On Thu, Oct 27, 2011 at 1:33 PM, Andres Lagar-Cavilla
<andres@xxxxxxxxxxxxxxxx> wrote:
>  xen/arch/x86/mm/mm-locks.h |    9 ++
>  xen/arch/x86/mm/p2m-pod.c  |  145 
> +++++++++++++++++++++++++++------------------
>  xen/arch/x86/mm/p2m-pt.c   |    3 +
>  xen/arch/x86/mm/p2m.c      |    7 +-
>  xen/include/asm-x86/p2m.h  |   25 ++-----
>  5 files changed, 113 insertions(+), 76 deletions(-)
>
>
> The PoD layer has a fragile locking discipline. It relies on the
> p2m being globally locked, and it also relies on the page alloc
> lock to protect some of its data structures. Replace this all by an
> explicit pod lock: per p2m, order enforced.
>
> Two consequences:
>    - Critical sections in the pod code protected by the page alloc
>      lock are now reduced to modifications of the domain page list.

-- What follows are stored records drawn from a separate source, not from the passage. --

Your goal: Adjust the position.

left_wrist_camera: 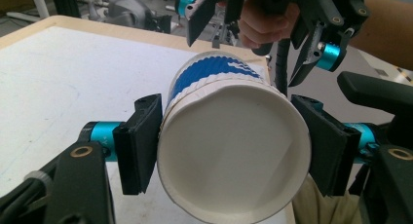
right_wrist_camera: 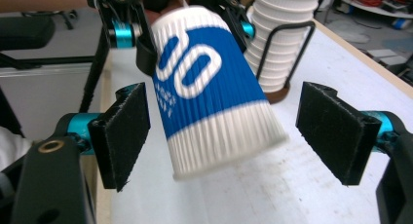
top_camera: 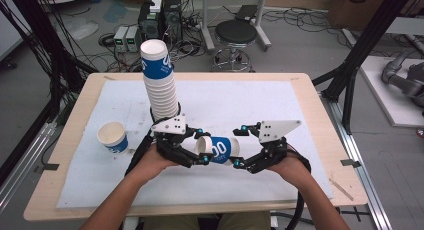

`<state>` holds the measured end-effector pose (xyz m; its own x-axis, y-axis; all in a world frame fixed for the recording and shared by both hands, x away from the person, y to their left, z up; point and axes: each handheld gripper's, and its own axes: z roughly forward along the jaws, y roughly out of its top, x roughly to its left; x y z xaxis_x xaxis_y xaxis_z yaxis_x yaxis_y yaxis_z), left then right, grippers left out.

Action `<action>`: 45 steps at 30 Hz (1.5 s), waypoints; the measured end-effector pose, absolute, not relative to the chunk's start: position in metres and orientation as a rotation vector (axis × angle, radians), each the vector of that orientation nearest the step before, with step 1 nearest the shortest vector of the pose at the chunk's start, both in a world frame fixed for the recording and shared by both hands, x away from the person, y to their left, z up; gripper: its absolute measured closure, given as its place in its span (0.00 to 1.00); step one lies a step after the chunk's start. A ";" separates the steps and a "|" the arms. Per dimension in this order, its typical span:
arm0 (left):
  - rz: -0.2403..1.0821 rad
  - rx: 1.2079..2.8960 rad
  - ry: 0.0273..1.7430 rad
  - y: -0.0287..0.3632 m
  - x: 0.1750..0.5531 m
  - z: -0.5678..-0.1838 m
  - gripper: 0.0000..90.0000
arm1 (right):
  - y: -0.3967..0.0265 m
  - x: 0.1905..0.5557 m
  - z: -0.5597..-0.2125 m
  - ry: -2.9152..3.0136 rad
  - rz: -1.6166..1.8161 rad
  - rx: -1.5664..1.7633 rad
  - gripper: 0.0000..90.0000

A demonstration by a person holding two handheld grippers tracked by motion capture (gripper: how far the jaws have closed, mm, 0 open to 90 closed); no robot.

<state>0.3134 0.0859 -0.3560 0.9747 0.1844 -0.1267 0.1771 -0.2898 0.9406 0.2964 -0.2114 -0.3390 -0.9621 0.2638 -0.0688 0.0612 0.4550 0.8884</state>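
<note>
Cup (top_camera: 219, 150) held sideways above mat (top_camera: 300, 140), clamped near its rim by left gripper (top_camera: 199, 147); right gripper (top_camera: 239, 146) spread wide around its base, not touching. One cup (top_camera: 113, 138) already out; stack (top_camera: 161, 85) mostly left.

Bench (top_camera: 70, 155): pale wood, white sheet (top_camera: 260, 110) over its top.
Floor (top_camera: 300, 45): grey, cables strewn behind the bench.
Stool (top_camera: 235, 35): black, round, behind the bench.
Computer towers (top_camera: 160, 20): left of the stool.

A lab or workshop: black frame posts (top_camera: 367, 37) flank the surface (top_camera: 75, 140), with cables (top_camera: 112, 60), computer towers (top_camera: 160, 17), a stool (top_camera: 235, 35) and cardboard boxes (top_camera: 357, 5) on the floor.
</note>
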 end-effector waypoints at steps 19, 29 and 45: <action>0.088 1.760 0.304 0.104 0.308 -0.369 0.34 | -0.239 0.290 -0.366 2.388 1.574 0.466 0.23; 0.108 1.738 0.305 0.110 0.305 -0.371 0.33 | -0.252 0.287 -0.377 2.331 1.591 0.533 0.23; 0.115 1.731 0.304 0.109 0.306 -0.369 0.33 | -0.257 0.285 -0.379 2.319 1.583 0.539 0.23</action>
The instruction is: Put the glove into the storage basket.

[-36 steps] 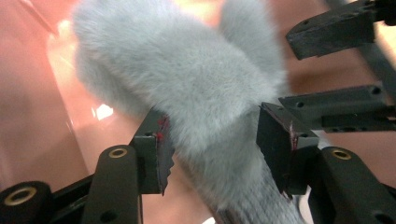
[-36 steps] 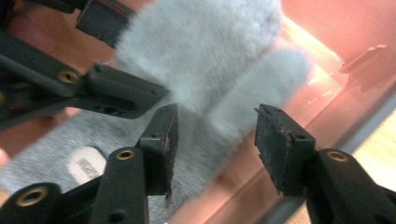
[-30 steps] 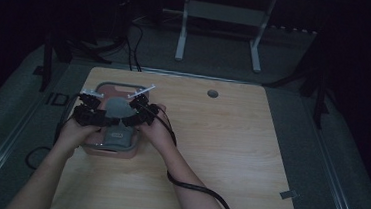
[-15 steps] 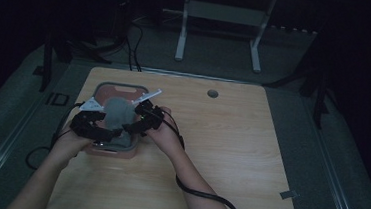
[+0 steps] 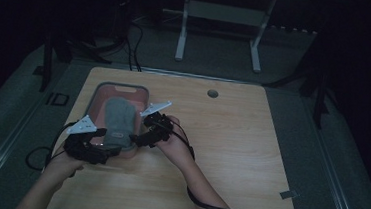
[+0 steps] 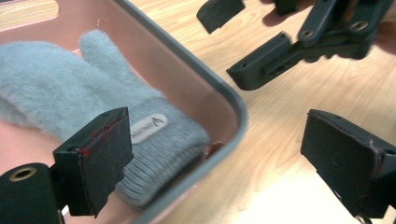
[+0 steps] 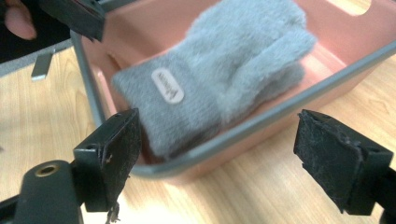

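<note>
Seen from the high view, lower left of the frame: left gripper (image 5: 103,150) just below the near-left corner of the pink tray (image 5: 100,89), gripped by the person's left hand (image 5: 63,167). Jaws spread wide after just opening, nothing between the pads — confirmed in the left gripper view, where one jaw stands over the tray's inside and the other over bare wood, the tray rim passing between them untouched.

Centre-left: tray on the wooden counter (image 5: 230,153), grey rim around pink walls. Inside it, a grey fleecy mitten (image 5: 119,119) lying flat along the tray, ribbed cuff toward the near end, small oval label on the cuff. Clear in the left gripper view too — mitten (image 6: 70,93) at left, thumb pointing to the upper middle.

Just right of the tray: right gripper (image 5: 138,140), jaws likewise wide and freshly opened, holding nothing, aimed at the tray's near-right corner. In the right gripper view, mitten (image 7: 224,70) at upper centre, apart from both pads.
</note>
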Available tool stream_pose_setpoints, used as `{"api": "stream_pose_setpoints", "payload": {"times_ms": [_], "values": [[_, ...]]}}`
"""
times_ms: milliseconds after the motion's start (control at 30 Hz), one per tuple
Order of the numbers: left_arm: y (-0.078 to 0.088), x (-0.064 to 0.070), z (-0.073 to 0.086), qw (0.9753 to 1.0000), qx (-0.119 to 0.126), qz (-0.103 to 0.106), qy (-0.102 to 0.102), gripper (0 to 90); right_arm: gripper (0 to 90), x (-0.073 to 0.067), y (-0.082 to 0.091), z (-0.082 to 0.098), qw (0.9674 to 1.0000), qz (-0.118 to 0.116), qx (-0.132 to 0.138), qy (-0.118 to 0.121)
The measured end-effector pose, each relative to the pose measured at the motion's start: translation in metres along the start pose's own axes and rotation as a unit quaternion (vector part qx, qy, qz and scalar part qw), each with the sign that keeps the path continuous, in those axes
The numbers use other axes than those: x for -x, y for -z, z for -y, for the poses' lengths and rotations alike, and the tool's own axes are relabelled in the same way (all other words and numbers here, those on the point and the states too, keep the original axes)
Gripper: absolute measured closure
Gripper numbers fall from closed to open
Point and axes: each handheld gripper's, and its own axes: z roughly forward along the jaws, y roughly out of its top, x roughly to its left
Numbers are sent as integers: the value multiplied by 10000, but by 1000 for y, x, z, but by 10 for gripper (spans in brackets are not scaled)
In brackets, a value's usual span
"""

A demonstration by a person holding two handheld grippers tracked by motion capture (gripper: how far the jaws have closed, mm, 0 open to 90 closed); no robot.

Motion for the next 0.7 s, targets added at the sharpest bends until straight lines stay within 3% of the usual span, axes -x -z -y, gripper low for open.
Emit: {"api": "stream_pose_setpoints", "payload": {"times_ms": [100, 333, 700], "values": [[4, 10, 5, 9999, 88, 43, -27, 95, 148, -3, 0, 8, 10000, -24, -47, 15], [5, 23, 19, 9997, 12, 141, -198, 95, 148, -5, -2, 27, 9999, -77, -77, -18], [-13, 31, 48, 9991, -106, 382, -131, 95, 139, -4, -9, 58, 9994, -109, -307, -89]]}}
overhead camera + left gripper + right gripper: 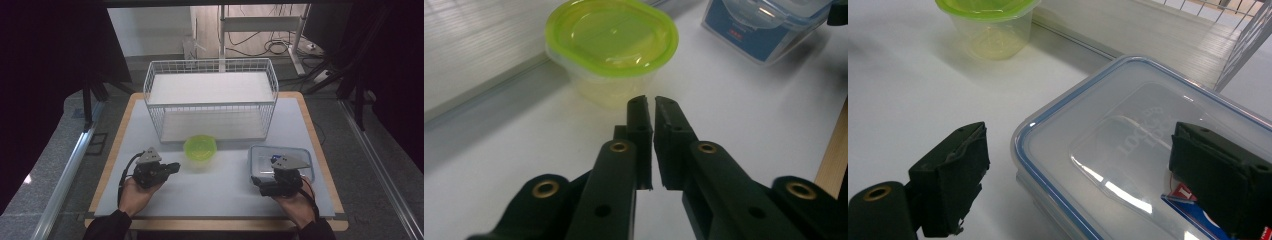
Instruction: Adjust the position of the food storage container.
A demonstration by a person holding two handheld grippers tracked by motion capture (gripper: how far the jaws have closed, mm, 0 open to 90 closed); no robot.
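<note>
Green-lidded round container (200,148) sits on the white table (220,185), just in front of the wire basket (210,100). Left gripper (653,102) points at it from just short, jaws nearly together, nothing between them. Right gripper (1078,165) spread wide, one jaw over the clear blue-rimmed lunch box (1128,150), one beside it; contact unclear.
</note>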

>    - When the p2m lock becomes fine-grained, there are no
>      assumptions broken in the PoD layer.
>
> Signed-off-by: Andres Lagar-Cavilla <andres@xxxxxxxxxxxxxxxx>
>
> diff -r 332775f72a30 -r 981073d78f7f xen/arch/x86/mm/mm-locks.h
> --- a/xen/arch/x86/mm/mm-locks.h
> +++ b/xen/arch/x86/mm/mm-locks.h
> @@ -155,6 +155,15 @@ declare_mm_lock(p2m)
>  #define p2m_unlock(p)         mm_unlock(&(p)->lock)
>  #define p2m_locked_by_me(p)   mm_locked_by_me(&(p)->lock)
>
> +/* PoD lock (per-p2m-table)
> + *
> + * Protects private PoD data structs. */
> +
> +declare_mm_lock(pod)
> +#define pod_lock(p)           mm_lock(pod, &(p)->pod.lock)
> +#define pod_unlock(p)         mm_unlock(&(p)->pod.lock)
> +#define pod_locked_by_me(p)   mm_locked_by_me(&(p)->pod.lock)
> +
>  /* Page alloc lock (per-domain)
>  *
>  * This is an external lock, not represented by an mm_lock_t. However,
> diff -r 332775f72a30 -r 981073d78f7f xen/arch/x86/mm/p2m-pod.c
> --- a/xen/arch/x86/mm/p2m-pod.c
> +++ b/xen/arch/x86/mm/p2m-pod.c
> @@ -63,6 +63,7 @@ static inline void unlock_page_alloc(str
>  * Populate-on-demand functionality
>  */
>
> +/* PoD lock held on entry */
>  static int
>  p2m_pod_cache_add(struct p2m_domain *p2m,
>                   struct page_info *page,
> @@ -114,43 +115,42 @@ p2m_pod_cache_add(struct p2m_domain *p2m
>         unmap_domain_page(b);
>     }
>
> +    /* First, take all pages off the domain list */
>     lock_page_alloc(p2m);
> -
> -    /* First, take all pages off the domain list */
>     for(i=0; i < 1 << order ; i++)
>     {
>         p = page + i;
>         page_list_del(p, &d->page_list);
>     }
>
> -    /* Then add the first one to the appropriate populate-on-demand list */
> -    switch(order)
> -    {
> -    case PAGE_ORDER_2M:
> -        page_list_add_tail(page, &p2m->pod.super); /* lock: page_alloc */
> -        p2m->pod.count += 1 << order;
> -        break;
> -    case PAGE_ORDER_4K:
> -        page_list_add_tail(page, &p2m->pod.single); /* lock: page_alloc */
> -        p2m->pod.count += 1;
> -        break;
> -    default:
> -        BUG();
> -    }
> -
>     /* Ensure that the PoD cache has never been emptied.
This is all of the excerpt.